● What the task asks
Every line in the data below that has the word "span" should be returned.
═══ Available data ═══
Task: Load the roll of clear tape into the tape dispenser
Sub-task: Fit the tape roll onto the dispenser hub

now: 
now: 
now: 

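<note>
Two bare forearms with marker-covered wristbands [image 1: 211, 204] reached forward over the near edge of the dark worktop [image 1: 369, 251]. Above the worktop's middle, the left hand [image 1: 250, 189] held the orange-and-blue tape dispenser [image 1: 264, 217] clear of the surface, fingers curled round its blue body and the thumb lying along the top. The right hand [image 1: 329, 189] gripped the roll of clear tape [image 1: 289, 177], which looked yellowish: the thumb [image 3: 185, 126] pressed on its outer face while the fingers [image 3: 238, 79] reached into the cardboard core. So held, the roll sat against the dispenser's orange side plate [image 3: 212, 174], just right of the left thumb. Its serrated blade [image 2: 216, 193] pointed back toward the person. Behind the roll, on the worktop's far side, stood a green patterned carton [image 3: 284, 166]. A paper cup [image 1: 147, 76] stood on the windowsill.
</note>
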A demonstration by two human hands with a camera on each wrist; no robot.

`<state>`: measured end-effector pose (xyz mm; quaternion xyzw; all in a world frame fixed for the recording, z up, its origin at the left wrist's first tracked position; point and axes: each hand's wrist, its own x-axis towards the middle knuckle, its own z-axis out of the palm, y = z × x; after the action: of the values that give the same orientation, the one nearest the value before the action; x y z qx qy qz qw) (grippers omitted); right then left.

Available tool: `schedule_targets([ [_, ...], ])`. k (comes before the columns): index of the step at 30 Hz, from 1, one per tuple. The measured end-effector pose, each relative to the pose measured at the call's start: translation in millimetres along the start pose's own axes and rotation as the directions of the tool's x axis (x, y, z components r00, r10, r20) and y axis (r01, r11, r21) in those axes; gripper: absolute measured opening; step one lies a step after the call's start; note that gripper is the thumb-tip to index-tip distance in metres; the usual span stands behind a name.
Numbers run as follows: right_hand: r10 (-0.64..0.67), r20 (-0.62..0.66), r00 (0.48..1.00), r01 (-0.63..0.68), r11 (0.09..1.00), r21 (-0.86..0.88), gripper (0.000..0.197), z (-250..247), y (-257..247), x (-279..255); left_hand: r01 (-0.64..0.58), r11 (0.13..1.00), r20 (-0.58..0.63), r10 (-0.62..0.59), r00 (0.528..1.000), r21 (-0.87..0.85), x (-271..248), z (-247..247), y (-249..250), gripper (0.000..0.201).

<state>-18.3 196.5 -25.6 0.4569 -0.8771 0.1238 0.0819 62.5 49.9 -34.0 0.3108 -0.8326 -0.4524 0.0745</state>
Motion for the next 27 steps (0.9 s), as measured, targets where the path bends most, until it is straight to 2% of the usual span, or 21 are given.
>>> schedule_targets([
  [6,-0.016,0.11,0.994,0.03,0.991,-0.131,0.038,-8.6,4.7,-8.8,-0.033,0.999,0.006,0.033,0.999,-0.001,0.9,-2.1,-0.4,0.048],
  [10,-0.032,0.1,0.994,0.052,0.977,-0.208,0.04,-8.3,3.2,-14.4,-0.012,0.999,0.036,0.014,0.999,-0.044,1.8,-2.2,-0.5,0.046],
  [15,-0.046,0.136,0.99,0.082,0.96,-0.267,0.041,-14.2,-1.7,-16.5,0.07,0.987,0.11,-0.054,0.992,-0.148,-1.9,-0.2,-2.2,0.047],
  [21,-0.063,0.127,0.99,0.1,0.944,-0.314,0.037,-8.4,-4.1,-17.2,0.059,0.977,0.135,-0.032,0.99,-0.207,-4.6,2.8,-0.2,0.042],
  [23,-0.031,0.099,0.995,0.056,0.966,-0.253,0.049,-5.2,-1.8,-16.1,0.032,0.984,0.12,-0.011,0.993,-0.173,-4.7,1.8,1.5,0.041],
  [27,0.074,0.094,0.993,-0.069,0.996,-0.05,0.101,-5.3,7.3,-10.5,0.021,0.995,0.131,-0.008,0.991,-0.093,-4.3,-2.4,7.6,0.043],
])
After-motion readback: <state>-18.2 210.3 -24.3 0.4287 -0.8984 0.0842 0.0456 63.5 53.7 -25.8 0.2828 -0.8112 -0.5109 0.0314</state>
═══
● The answer
Available tool: `schedule_targets([ [_, ...], ])`. k (comes before the columns): index of the step at 30 Hz, from 1, one per tuple. The measured end-effector pose, each relative to the pose measured at the call's start: translation in millimetres along the start pose's own axes and rotation as the directions of the tool's x axis (x, y, z components r00, r10, r20) and y axis (r01, r11, r21) in those axes; gripper: absolute measured opening; step one lies a step after the call's start; note that gripper is the thumb-tip to index-tip distance in metres; the usual span stands behind a name.
Motion for the next 27 steps (0.9 s), as measured, targets where the path bends most, until it is straight to 2% of the usual span, or 21 are given.

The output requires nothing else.